Kedelapan hal itu adalah persiapan mesin SIRINA, penyiapan database IMEI, pelaksanaan tes, sinkronisasi data operator seluler, sosialisasi, penyiapan SDM, SOP tiga kementerian, dan penyiapan pusat layanan konsumen.

"Perkiraan kami untuk delapan hal ini butuh waktu enam bulan. Setelah itu, peraturan tersebut akan live dan dieksekusi oleh operator. Sebelum enam bulan pasti ada evaluasi lagi," ungkap Ismail dalam sebuah diskusi di kantor Kemenkominfo.

Artinya jika penandatanganan kebijakan sesuai dengan jadwal yakni 17 Agustus, maka proses pemblokiran ponsel BM akan dimulai pada 17 Februari 2020 mendatang.

"Peraturan Menteri sudah siap secara draft, tapi harus konsultasi publik terlebih dahulu. Kalau sudah submit ke menteri untuk persetujuan beliau, kisaran tanggal 17 Agustus," lanjut Ismail.

Kendati demikian, tidak tertutup kemungkinan bahwa proses pemblokiran bisa dimulai dalam waktu yang lebih cepat.

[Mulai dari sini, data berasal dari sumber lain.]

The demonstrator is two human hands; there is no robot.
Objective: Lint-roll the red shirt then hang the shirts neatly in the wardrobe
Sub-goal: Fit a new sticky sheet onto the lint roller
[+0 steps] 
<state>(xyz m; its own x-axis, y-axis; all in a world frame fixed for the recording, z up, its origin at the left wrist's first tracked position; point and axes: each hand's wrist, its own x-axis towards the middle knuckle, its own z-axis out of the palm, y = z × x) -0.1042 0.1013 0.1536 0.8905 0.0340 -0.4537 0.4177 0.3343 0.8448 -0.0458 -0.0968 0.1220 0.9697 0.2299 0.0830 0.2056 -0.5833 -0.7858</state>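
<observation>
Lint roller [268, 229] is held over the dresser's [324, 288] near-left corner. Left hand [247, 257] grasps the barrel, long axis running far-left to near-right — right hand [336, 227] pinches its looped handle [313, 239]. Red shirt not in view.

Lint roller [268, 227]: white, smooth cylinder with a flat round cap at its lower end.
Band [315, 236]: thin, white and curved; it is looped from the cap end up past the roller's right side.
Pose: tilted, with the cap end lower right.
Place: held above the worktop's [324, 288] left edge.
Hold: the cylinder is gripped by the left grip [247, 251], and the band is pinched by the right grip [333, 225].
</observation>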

Menteri Komunikasi dan Informatika, Rudiantara mengatakan bahwa waktu enam bulan yang diperkirakan oleh Kominfo adalah waktu paling lambat.

"Itu tadi kan dibilang, paling lambat (enam bulan)," kata Rudiantara.

Terakhir, Rudiantara mengatakan bahwa Kementerian Keuangan pun akan turut dilibatkan, khususnya untuk Dirjen Bea Cukai dan Dirjen Pajak.

"Peraturan menterinya dibuat masing-masing, bukan bersama. Tetapi substansinya sama dan terintegrasi sehingga kebijakannya sektoral," pungkas Rudiantara.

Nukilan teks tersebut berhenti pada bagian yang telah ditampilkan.